Task objective
The result should consist solely of the line containing "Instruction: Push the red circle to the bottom" and the lines that follow it below, each reproduced exactly, the last line included.

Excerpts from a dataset
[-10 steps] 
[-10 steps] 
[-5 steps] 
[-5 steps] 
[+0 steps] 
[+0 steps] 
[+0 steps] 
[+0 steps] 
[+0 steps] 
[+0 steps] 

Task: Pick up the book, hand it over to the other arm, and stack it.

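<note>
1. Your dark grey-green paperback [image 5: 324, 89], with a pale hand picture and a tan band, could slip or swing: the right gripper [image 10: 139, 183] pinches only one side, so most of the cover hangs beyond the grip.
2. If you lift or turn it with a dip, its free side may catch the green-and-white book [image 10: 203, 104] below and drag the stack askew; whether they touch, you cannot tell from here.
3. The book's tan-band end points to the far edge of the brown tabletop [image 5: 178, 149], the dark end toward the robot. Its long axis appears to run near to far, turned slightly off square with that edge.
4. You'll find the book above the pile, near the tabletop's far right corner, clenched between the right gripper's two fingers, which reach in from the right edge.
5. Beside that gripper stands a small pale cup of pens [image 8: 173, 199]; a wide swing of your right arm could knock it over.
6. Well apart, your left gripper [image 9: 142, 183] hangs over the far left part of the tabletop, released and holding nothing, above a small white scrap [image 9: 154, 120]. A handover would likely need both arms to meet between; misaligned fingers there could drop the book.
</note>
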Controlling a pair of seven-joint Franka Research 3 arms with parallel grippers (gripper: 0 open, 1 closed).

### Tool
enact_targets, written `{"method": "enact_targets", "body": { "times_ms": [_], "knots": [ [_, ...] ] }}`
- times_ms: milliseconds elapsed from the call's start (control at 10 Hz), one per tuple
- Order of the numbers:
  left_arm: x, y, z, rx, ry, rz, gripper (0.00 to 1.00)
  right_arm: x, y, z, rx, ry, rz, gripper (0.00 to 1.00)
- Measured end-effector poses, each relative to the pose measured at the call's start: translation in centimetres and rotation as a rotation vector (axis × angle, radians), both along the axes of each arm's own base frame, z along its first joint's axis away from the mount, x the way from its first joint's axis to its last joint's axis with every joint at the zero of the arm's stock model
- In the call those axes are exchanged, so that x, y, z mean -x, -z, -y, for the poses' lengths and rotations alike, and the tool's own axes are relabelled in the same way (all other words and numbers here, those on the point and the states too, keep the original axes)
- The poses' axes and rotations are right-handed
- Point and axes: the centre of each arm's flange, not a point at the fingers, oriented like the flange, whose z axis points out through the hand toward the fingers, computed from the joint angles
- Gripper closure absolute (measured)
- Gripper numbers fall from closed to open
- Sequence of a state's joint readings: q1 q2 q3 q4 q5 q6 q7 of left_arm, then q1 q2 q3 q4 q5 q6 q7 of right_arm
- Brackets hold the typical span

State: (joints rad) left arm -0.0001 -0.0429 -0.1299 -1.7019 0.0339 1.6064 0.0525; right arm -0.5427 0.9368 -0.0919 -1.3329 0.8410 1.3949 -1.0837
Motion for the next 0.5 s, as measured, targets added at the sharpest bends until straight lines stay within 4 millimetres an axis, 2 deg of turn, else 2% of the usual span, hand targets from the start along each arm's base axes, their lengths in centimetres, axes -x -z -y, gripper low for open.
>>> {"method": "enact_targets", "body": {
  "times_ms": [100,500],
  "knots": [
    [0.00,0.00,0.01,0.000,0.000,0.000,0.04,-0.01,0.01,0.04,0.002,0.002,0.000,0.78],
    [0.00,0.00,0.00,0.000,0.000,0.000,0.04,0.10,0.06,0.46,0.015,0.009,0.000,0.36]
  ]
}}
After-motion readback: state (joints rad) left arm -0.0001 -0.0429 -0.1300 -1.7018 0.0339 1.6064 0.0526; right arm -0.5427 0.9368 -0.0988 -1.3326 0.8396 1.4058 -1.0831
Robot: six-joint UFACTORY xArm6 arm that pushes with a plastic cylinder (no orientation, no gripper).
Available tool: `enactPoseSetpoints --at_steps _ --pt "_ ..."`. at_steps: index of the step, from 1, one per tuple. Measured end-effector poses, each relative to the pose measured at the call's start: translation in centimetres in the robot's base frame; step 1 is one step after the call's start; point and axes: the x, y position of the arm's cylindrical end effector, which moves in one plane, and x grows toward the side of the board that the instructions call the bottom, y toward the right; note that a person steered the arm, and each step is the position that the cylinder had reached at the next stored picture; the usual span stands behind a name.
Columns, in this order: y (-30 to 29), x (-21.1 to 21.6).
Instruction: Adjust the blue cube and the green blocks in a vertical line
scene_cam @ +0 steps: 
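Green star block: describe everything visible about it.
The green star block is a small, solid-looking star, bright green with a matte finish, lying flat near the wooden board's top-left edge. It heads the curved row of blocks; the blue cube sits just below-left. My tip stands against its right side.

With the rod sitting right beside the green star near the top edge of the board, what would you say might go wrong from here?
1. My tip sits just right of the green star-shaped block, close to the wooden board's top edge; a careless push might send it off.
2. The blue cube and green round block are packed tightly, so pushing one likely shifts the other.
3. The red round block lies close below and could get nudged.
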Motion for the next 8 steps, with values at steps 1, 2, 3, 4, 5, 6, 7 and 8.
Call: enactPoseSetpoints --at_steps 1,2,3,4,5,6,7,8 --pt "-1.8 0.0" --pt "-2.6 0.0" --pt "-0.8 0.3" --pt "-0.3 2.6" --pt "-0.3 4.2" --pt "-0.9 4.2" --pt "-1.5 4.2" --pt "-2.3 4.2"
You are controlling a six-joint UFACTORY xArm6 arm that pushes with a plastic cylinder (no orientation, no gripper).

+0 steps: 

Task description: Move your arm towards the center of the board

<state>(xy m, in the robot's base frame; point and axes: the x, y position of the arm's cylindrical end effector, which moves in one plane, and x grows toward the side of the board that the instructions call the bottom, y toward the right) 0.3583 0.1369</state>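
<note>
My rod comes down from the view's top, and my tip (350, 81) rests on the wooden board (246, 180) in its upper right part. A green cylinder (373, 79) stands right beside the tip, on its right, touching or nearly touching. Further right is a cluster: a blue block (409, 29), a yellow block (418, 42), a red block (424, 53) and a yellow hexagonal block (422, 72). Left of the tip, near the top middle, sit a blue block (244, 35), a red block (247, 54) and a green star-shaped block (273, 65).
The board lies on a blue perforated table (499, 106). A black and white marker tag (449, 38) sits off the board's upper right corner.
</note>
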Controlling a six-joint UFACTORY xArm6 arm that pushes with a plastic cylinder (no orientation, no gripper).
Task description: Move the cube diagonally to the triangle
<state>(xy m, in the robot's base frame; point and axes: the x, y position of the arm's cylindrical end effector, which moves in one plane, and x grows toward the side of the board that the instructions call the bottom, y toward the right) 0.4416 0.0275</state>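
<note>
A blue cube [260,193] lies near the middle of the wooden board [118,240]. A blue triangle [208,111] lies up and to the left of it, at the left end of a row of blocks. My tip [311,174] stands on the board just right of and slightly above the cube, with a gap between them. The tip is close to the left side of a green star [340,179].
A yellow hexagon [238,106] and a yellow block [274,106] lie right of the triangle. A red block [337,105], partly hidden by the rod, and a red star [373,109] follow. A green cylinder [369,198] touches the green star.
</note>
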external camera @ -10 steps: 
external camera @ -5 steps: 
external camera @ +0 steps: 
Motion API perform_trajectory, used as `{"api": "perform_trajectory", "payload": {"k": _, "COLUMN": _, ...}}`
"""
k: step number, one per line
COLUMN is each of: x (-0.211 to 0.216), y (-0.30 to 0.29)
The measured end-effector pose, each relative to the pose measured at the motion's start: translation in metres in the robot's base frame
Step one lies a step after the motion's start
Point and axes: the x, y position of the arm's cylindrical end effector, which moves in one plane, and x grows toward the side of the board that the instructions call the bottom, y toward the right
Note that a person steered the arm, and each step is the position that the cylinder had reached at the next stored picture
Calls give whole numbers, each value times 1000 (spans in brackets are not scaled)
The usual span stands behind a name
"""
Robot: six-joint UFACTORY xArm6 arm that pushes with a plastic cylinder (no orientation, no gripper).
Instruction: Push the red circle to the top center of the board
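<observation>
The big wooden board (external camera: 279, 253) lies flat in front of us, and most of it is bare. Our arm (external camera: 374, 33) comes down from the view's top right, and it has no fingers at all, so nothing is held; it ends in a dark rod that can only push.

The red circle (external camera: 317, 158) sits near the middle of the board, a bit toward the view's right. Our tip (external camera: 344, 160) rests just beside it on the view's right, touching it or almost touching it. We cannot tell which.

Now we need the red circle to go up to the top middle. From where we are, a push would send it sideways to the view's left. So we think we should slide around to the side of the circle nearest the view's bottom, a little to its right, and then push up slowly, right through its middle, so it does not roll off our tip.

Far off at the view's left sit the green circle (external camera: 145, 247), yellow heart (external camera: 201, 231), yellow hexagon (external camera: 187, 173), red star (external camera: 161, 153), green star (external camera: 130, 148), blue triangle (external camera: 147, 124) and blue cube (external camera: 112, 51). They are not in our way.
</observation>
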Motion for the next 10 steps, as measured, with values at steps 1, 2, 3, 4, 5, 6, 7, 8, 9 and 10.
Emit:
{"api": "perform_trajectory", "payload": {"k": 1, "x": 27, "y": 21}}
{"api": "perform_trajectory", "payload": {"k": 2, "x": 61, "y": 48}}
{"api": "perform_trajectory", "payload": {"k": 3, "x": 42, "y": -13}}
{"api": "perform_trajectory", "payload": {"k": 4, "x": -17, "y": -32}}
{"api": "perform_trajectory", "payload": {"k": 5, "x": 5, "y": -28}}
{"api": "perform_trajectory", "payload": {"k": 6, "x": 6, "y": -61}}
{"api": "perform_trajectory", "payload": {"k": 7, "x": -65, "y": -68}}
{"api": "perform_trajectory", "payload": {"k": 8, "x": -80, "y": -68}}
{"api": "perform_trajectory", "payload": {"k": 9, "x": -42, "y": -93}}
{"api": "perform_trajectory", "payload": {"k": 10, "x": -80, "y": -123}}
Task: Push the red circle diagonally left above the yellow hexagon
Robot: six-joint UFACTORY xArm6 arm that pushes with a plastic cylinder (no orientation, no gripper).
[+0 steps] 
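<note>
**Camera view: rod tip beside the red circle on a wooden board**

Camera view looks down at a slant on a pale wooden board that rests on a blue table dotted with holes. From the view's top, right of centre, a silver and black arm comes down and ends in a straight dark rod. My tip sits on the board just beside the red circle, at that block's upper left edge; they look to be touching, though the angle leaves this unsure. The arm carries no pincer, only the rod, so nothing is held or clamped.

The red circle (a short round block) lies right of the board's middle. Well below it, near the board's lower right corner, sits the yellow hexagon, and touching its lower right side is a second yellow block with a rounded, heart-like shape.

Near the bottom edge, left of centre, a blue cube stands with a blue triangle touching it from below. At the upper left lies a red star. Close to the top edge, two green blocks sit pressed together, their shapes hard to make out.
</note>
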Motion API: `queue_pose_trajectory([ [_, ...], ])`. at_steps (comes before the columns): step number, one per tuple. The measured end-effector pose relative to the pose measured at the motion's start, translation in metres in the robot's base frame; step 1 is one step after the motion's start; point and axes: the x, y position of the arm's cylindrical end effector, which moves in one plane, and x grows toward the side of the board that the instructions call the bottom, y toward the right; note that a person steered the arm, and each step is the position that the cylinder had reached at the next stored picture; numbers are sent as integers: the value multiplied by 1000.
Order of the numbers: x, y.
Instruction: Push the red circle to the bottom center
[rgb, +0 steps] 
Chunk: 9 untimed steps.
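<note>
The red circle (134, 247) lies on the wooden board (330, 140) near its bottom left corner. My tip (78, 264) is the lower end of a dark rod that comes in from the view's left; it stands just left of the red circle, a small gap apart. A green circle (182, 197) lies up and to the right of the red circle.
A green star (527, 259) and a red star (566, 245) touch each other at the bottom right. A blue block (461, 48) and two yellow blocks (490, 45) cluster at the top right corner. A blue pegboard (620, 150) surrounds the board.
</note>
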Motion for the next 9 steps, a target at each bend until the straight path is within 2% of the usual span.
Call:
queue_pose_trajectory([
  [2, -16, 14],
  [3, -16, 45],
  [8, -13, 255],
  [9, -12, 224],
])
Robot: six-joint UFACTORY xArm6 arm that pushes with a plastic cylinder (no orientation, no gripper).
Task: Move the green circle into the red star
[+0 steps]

Your solution
Instruction: Push the red circle to the bottom center
[rgb, +0 steps] 
Chunk: 9 untimed steps.
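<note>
The red circle (134, 247) lies on the wooden board (330, 140) near its bottom left corner. My tip (78, 264) is the lower end of a dark rod that comes in from the view's left; it stands just left of the red circle, a small gap apart. A green circle (182, 197) lies up and to the right of the red circle.
A green star (527, 259) and a red star (566, 245) touch each other at the bottom right. A blue block (461, 48) and two yellow blocks (490, 45) cluster at the top right corner. A blue pegboard (620, 150) surrounds the board.
</note>
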Motion for the next 9 steps, a target at each bend until the straight path is within 2% of the usual span.
Call:
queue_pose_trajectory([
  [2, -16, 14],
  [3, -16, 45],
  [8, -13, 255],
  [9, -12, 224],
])
Robot: six-joint UFACTORY xArm6 arm that pushes with a plastic cylinder (no orientation, no gripper).
Task: Move the green circle into the red star
[+0 steps]

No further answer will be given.